Problem to work on
Each line from the first down to the one containing "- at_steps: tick" should be returned exactly as it appears below.

Material shown

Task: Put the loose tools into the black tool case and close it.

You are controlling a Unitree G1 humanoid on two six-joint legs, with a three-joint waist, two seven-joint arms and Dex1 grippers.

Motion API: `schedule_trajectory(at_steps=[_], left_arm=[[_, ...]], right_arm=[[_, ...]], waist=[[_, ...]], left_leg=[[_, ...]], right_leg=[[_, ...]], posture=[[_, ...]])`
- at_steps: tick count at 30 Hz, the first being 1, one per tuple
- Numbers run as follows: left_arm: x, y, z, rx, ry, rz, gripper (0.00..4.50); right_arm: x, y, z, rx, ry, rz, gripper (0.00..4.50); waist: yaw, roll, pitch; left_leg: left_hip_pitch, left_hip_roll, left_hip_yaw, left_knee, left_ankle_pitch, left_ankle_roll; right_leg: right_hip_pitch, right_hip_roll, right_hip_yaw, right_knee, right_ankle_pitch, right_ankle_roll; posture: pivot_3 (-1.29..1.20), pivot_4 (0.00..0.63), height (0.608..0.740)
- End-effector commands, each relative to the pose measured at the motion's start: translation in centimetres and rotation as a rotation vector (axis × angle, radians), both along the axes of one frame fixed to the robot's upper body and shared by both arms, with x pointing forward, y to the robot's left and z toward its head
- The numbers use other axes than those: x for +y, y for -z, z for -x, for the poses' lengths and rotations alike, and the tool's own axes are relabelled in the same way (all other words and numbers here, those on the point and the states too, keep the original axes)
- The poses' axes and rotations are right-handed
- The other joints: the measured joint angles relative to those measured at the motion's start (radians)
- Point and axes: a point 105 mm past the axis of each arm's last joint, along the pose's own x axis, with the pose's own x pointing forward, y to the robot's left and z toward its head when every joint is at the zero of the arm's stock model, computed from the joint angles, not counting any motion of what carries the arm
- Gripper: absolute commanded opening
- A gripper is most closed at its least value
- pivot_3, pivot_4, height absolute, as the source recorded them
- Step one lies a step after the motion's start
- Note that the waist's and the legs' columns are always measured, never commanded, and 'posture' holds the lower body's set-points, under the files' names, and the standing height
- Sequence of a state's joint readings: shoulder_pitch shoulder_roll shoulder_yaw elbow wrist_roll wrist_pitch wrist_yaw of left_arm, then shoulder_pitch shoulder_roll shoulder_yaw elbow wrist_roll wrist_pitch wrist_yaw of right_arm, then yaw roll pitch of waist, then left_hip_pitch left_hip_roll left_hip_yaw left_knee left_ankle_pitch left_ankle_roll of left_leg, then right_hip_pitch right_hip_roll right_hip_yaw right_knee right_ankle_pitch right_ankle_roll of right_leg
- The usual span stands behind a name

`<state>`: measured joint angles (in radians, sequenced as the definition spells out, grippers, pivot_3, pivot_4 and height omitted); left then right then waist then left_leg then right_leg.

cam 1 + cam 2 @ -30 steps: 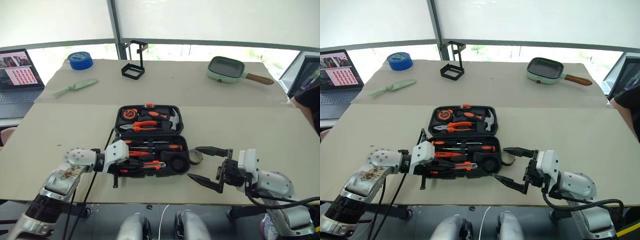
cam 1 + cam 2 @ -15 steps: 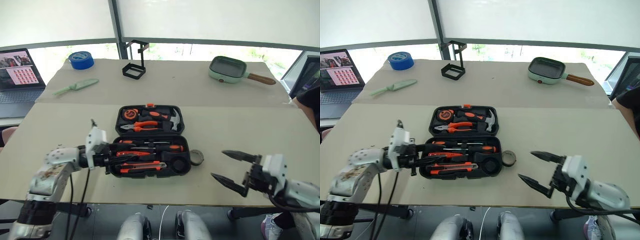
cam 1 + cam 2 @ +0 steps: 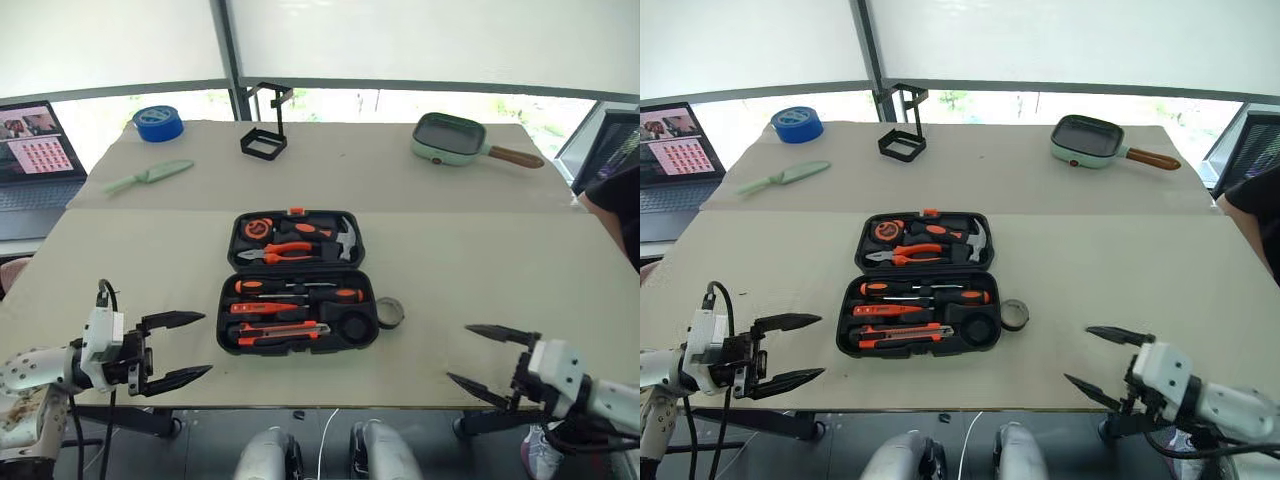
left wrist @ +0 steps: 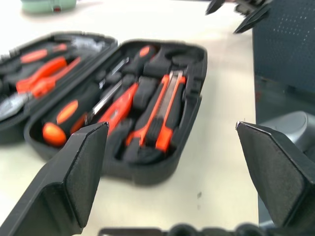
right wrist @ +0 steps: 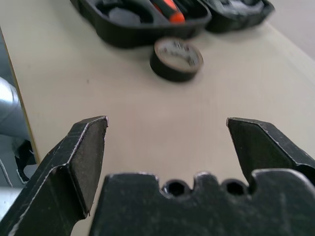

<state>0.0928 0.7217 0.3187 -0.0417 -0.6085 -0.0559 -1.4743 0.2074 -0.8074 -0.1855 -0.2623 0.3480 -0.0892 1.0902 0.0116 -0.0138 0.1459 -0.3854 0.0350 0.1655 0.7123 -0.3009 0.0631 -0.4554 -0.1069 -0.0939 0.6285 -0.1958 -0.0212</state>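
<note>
Your black tool case [image 3: 297, 282] lies open in the middle of the table [image 3: 480, 260], lid half away from you w/ pliers [image 3: 288, 250], hammer [image 3: 343, 236] and round tape measure [image 3: 259, 228] in their slots. Near half holds two black-and-orange screwdrivers [image 3: 300, 291], the slim orange screwdriver [image 3: 262, 308] and the utility knife [image 3: 282, 331], all seated side by side. The small dark tape roll [image 3: 389, 313] isn't in yet: it lies flat on the table just beside the case's right edge, next to the round slot. Your left gripper [image 3: 190, 346] hangs off the near-left table edge, well apart from the case, fingers spread wide, nothing btwn them. Right gripper [image 3: 478, 355] is at the near-right edge, fingers [image 5: 78, 157] also wide apart and empty; its wrist view looks straight at the tape roll w/ bare table btwn. Far side: blue tape roll [image 3: 159, 121], pale green knife [image 3: 148, 175], black wire stand [image 3: 266, 130], green pan [image 3: 455, 139]. Laptop [image 3: 35, 150] sits at far left.
</note>
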Motion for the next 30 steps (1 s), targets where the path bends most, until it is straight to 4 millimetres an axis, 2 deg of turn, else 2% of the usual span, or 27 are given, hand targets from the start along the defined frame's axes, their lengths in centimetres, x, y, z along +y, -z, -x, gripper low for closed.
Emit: schedule_trajectory(at_steps=[1, 10, 12, 16, 21, 30], left_arm=[[-2.2, -1.1, 0.2, -0.038, 0.08, 0.033, 4.45], [-4.5, -1.0, 0.4, -0.001, 0.131, 0.022, 4.45], [-4.7, -1.0, 0.3, -0.003, 0.135, 0.023, 4.45], [-4.9, -1.2, 0.1, -0.01, 0.136, 0.023, 4.45], [-4.7, -1.5, 0.1, -0.03, 0.132, 0.0, 4.5], [-5.0, -1.2, 0.4, -0.026, 0.134, 0.007, 4.5]], right_arm=[[2.7, -0.8, -0.3, 0.069, -0.11, 0.064, 4.5], [5.6, -0.7, -3.7, 0.059, -0.174, 0.254, 4.5], [6.3, -0.7, -4.1, 0.049, -0.195, 0.264, 4.5], [6.3, 0.9, -3.9, 0.143, -0.196, 0.315, 4.5], [6.0, 1.6, -4.1, 0.186, -0.188, 0.368, 3.13], [6.0, 1.0, -5.4, 0.149, -0.17, 0.377, 0.01]], waist=[[0.001, 0.0, 0.0], [-0.003, -0.001, 0.0], [-0.002, -0.001, 0.0], [0.003, -0.002, 0.0], [0.0, -0.002, 0.0], [-0.002, -0.002, 0.0]], left_leg=[[-0.001, 0.0, 0.0, 0.0, 0.001, -0.001], [-0.003, -0.001, 0.0, 0.0, 0.006, 0.002], [-0.003, -0.001, 0.0, 0.001, 0.006, 0.002], [-0.004, -0.001, -0.001, 0.0, 0.006, 0.002], [-0.004, -0.002, 0.0, 0.001, 0.006, 0.002], [-0.004, -0.001, 0.0, 0.001, 0.007, 0.001]], right_leg=[[0.0, 0.0, 0.0, 0.0, 0.0, 0.0], [-0.001, 0.001, -0.004, -0.002, 0.0, 0.0], [-0.001, 0.001, -0.004, -0.002, 0.0, 0.001], [-0.001, 0.001, -0.005, -0.001, 0.0, 0.0], [-0.001, 0.0, -0.005, -0.002, 0.0, 0.001], [-0.001, 0.001, -0.005, -0.001, 0.0, 0.001]], posture=[[0.0, 0.15, 0.74], [0.0, 0.15, 0.74], [0.0, 0.15, 0.74], [0.0, 0.15, 0.74], [0.0, 0.15, 0.74], [0.0, 0.15, 0.74]])
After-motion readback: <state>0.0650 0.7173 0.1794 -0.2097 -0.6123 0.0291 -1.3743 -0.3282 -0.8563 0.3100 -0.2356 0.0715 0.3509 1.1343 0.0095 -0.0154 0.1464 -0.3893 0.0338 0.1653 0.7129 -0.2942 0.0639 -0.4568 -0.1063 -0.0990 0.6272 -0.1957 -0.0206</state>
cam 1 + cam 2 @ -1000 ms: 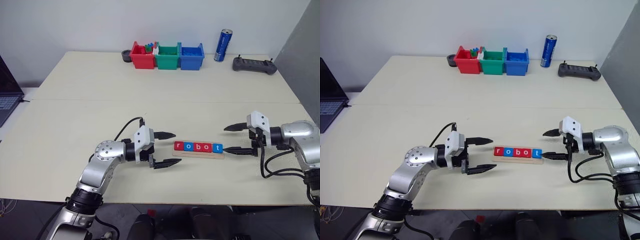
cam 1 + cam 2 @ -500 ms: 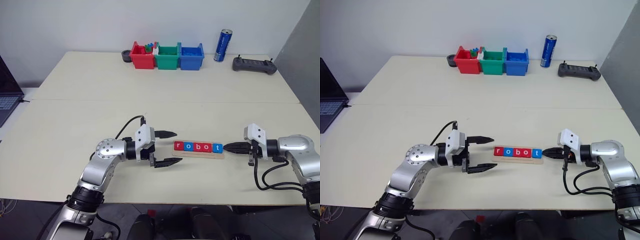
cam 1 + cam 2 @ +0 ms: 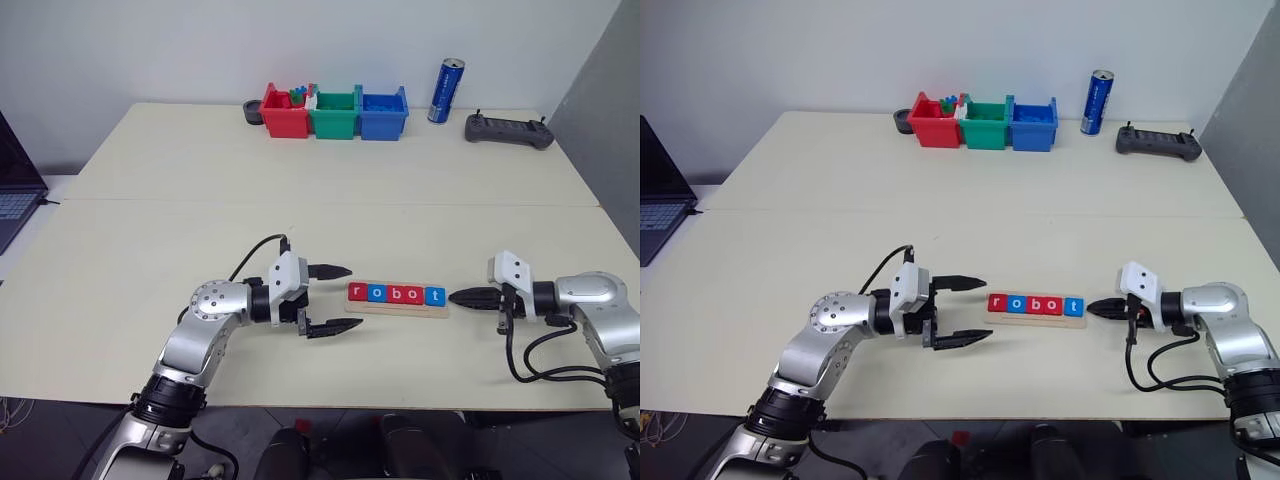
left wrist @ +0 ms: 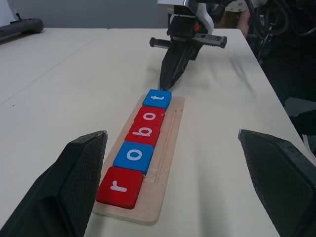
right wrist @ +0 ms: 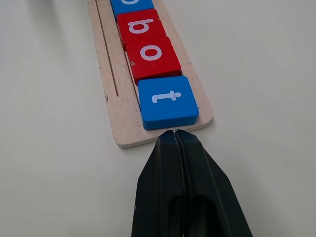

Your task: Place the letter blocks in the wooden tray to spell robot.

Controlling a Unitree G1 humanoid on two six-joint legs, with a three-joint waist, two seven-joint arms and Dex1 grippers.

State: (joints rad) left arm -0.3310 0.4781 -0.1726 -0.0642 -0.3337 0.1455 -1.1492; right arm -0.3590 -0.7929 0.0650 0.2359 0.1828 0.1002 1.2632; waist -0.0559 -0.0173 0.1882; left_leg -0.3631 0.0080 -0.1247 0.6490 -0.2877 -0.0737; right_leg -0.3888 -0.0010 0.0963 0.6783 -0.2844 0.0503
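Note:
The wooden tray (image 3: 400, 309) lies on the table near the front edge, between my two grippers. Five letter blocks (image 3: 396, 294) sit in it in a row reading r, o, b, o, t, coloured red, blue, red, red, blue. My left gripper (image 3: 356, 295) is open at the r (image 4: 120, 186) end, one finger on each side of the tray's line, holding nothing. At the opposite end, my right gripper (image 3: 452, 296) is shut and empty. Its tip (image 5: 174, 132) lies low at the tray's end edge, just behind the blue t block (image 5: 168, 101).
At the table's far edge stand a red bin (image 3: 285, 112), a green bin (image 3: 334, 114) and a blue bin (image 3: 382, 112), with a blue can (image 3: 445, 90) and a black controller (image 3: 508, 130) to their right. A laptop (image 3: 10, 200) sits at the left edge.
My right gripper has shut its fingers and sunk to table height at the t end of the tray. The left gripper and the blocks have stayed put.

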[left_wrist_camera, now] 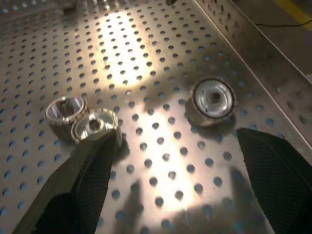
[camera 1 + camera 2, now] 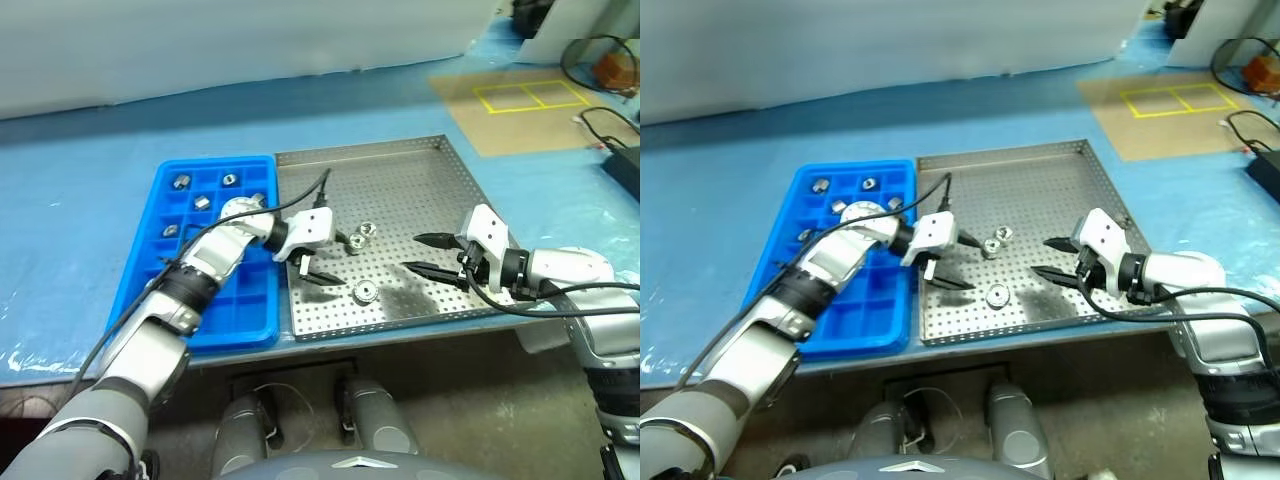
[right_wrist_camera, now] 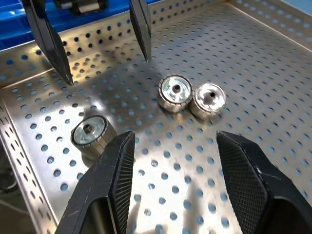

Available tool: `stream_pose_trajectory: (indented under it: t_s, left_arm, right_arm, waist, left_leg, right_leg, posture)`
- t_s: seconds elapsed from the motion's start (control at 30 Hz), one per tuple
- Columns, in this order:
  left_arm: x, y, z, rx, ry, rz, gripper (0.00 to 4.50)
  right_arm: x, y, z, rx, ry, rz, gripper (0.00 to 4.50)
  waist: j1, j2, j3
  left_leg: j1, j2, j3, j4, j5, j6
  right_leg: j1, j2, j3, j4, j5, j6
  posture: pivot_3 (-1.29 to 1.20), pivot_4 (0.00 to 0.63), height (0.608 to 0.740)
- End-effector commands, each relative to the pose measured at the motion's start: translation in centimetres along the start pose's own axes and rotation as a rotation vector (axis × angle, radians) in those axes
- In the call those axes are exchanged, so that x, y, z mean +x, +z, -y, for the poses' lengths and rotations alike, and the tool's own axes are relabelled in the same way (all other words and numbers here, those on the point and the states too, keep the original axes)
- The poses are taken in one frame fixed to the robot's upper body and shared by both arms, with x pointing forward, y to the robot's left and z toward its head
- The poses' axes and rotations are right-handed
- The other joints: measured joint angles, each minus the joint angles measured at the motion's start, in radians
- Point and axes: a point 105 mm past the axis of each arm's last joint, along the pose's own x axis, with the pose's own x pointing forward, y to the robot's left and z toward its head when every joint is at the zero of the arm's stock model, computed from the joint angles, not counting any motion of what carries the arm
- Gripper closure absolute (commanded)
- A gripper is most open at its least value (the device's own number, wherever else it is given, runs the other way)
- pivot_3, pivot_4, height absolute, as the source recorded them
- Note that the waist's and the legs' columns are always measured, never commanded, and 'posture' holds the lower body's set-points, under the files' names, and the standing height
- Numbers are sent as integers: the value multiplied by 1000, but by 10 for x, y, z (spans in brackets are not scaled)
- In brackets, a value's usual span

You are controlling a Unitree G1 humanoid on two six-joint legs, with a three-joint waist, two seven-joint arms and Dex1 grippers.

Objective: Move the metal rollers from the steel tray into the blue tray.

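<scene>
Blue tray [image 2: 140, 262]: lies on the left, on the pale blue table sheet [image 2: 70, 190]; its right long edge touches the steel tray's left rim. Several rollers already sit in its far compartments [image 2: 183, 181]; the near compartments are partly hidden by the left arm.

Left gripper [image 2: 322, 258]: reaches across the blue tray's right edge into the left part of the steel tray. Its fingers are spread wide and hold nothing; the tips hang just above the perforated floor, near the three loose rollers.

Steel tray [image 2: 400, 150]: sits in the middle, its near rim at the table's front edge. The far half of the floor is bare, so most free room lies toward the back rim and the right rim.

Metal rollers [image 2: 358, 238]: two stand touching each other mid-tray; a third [image 2: 366, 292] lies apart, nearer the front rim.

Right gripper [image 2: 432, 255]: over the right part of the steel tray, pointing left toward the rollers. Its fingers stand part-way apart with nothing between them.

Left wrist view: shows the pair [image 1: 80, 122] beside one finger and the single roller [image 1: 212, 100] close to the tray's raised wall, each with its centre hole.

Right wrist view: shows all three rollers in front of its own fingers, and the left gripper's two black tips [image 3: 141, 29] across the tray.
</scene>
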Motion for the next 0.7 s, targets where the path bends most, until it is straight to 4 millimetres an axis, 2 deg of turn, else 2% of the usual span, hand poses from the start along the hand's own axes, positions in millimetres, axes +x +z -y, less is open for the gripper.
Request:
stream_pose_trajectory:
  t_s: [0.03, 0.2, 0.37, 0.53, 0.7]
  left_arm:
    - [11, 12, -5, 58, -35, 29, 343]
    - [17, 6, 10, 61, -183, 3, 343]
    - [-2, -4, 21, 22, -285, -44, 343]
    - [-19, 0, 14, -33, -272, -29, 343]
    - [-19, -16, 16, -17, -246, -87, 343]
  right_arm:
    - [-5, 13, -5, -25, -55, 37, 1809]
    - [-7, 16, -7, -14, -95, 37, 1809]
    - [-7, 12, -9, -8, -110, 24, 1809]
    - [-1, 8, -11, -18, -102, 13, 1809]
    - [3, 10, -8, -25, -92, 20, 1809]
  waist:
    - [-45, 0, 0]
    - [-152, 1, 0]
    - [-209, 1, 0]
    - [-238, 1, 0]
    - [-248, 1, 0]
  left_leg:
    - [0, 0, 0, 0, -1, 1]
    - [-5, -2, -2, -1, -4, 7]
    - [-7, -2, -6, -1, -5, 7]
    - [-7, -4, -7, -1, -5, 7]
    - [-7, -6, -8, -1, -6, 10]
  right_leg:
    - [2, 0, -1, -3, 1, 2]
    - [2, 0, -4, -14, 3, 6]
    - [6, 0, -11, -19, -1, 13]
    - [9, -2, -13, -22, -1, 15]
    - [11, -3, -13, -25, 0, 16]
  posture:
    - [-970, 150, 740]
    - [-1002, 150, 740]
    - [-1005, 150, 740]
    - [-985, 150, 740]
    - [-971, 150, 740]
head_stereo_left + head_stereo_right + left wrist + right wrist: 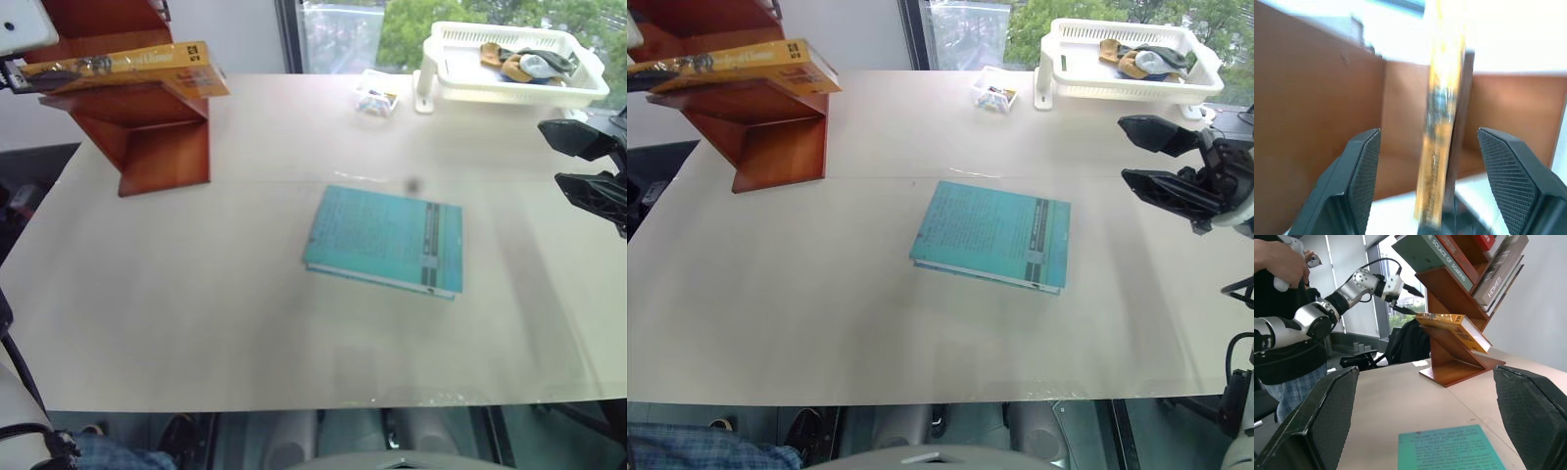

Finished task
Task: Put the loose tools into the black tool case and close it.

You are controlling a Unitree G1 humanoid on two six-joint legs, with a three-joint waist, two seven-joint arms and Dex1 grippers.

Motion API: `schedule_trajectory(at_steps=[_], left_arm=[[_, ...]], right_arm=[[_, ...]], waist=[[_, ...]], left_leg=[[_, ...]], right_leg=[[_, ...]], posture=[[_, ...]])`
- at_steps: tick count at 30 Hz, the first being 1, one per tuple

No part of the exercise remains open.